● **What this task involves**: Beginning at the line that includes "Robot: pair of", return each line exactly through the end of the listing, and no line before it.

BEGIN

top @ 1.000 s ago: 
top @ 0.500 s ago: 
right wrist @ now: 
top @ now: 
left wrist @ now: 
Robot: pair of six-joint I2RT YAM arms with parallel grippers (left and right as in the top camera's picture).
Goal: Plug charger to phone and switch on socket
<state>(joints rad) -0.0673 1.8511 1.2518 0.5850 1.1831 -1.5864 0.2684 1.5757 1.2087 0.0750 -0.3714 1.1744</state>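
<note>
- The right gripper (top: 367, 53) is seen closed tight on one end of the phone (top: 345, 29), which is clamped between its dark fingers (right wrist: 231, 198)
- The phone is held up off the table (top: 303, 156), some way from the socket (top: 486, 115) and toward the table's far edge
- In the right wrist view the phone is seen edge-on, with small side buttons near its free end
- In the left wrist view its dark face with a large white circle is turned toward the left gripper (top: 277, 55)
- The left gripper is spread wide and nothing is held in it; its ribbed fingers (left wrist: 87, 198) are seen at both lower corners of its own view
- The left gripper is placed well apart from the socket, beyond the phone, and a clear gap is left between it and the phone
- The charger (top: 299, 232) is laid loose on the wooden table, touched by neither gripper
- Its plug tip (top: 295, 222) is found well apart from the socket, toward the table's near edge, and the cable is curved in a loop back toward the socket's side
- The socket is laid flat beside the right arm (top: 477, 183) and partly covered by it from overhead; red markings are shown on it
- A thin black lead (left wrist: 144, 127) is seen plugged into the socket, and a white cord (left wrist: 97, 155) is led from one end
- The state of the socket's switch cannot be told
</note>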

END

● **Written response**:
Robot: pair of six-joint I2RT YAM arms with parallel grippers (left and right as in the top camera's picture).
Goal: Plug charger to phone and switch on socket
<state>(joints rad) -0.0673 1.8511 1.2518 0.5850 1.1831 -1.5864 0.2684 1.5757 1.2087 0.0750 -0.3714 1.1744</state>
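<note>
- The right gripper (top: 367, 53) is seen closed tight on one end of the phone (top: 345, 29), which is clamped between its dark fingers (right wrist: 231, 198)
- The phone is held up off the table (top: 303, 156), some way from the socket (top: 486, 115) and toward the table's far edge
- In the right wrist view the phone is seen edge-on, with small side buttons near its free end
- In the left wrist view its dark face with a large white circle is turned toward the left gripper (top: 277, 55)
- The left gripper is spread wide and nothing is held in it; its ribbed fingers (left wrist: 87, 198) are seen at both lower corners of its own view
- The left gripper is placed well apart from the socket, beyond the phone, and a clear gap is left between it and the phone
- The charger (top: 299, 232) is laid loose on the wooden table, touched by neither gripper
- Its plug tip (top: 295, 222) is found well apart from the socket, toward the table's near edge, and the cable is curved in a loop back toward the socket's side
- The socket is laid flat beside the right arm (top: 477, 183) and partly covered by it from overhead; red markings are shown on it
- A thin black lead (left wrist: 144, 127) is seen plugged into the socket, and a white cord (left wrist: 97, 155) is led from one end
- The state of the socket's switch cannot be told
</note>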

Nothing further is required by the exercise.